__The task__
Send back all of the data, word for word.

__Given information__
+ + + + + + +

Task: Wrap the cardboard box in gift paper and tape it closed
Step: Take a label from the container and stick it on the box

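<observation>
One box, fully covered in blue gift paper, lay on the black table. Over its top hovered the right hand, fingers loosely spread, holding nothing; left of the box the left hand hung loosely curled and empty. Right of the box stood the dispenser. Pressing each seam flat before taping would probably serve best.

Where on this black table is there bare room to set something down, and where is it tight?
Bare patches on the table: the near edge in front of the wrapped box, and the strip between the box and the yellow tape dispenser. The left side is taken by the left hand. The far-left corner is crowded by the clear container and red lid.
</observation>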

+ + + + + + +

__Task answer__
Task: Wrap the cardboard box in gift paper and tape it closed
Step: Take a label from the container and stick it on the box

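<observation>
One box, fully covered in blue gift paper, lay on the black table. Over its top hovered the right hand, fingers loosely spread, holding nothing; left of the box the left hand hung loosely curled and empty. Right of the box stood the dispenser. Pressing each seam flat before taping would probably serve best.

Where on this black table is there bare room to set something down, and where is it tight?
Bare patches on the table: the near edge in front of the wrapped box, and the strip between the box and the yellow tape dispenser. The left side is taken by the left hand. The far-left corner is crowded by the clear container and red lid.
</observation>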

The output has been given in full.